Posted by Michael Ibanez
In the depths of the worst economic times our country had seen in more than eighty years, President Barack Obama declared April “Financial Literacy Month” starting in 2010. Few Americans believed that the “great recession” would linger this long. Who could have seen it coming? More importantly, how does one maintain stability during tough financial times? The answer is to be prepared.
The Department of Treasury defines financial literacy as “the ability to understand money and how to manage it so that a person can make informed financial decisions.” Naturally, financial literacy is a broad topic, and it is nearly impossible to understand every aspect of it. That also means there is always a way to improve financial well-being. Every day I meet with individuals and families to address month-to-month spending, saving, identity theft, debt collection, monitoring, and improving credit.
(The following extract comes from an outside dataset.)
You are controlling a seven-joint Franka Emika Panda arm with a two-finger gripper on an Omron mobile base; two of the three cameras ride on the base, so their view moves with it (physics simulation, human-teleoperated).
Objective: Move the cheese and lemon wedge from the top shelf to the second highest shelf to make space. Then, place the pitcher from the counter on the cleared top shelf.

As part of the JF&CS Center for Family Assistance, the Financial Literacy program is only one piece of a resourceful puzzle. A households’ overall stability is deeply impacted by daily financial decisions and the numbers show there is a great need for financial education at this time. Developing a spending plan, setting goals, and setting money aside on a regular basis can help address the 35% of Massachusetts households considered “liquid asset poor,” or lacking the financial resources needed in the event of an emergency. Meanwhile, working with some of the 46% of state residents who have subprime credit to negotiate payment plan or prioritizing their debts can have a profound impact on a family’s financial flexibility. By helping an individual negotiate a settlement with a debt collector, we can alleviate financial stress and create more credit opportunities with a cleaner credit history.